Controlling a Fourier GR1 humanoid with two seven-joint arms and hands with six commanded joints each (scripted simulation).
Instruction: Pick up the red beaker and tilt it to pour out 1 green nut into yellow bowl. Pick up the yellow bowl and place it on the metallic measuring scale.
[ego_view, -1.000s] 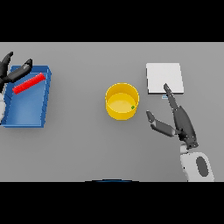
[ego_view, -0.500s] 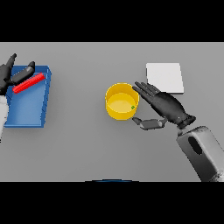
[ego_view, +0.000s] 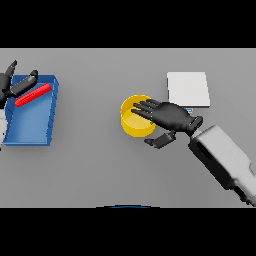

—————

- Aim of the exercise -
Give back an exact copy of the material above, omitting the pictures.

- Finished exercise -
Controlling a Fourier GR1 humanoid with two seven-joint arms and hands with six commanded joints each (scripted simulation).
Instruction: Pick up the red beaker and tilt it to pour out 1 green nut into yellow bowl. Pick up the yellow bowl and place it on the metallic measuring scale.
[ego_view, -1.000s] 
[ego_view, -0.500s] 
[ego_view, +0.000s] 

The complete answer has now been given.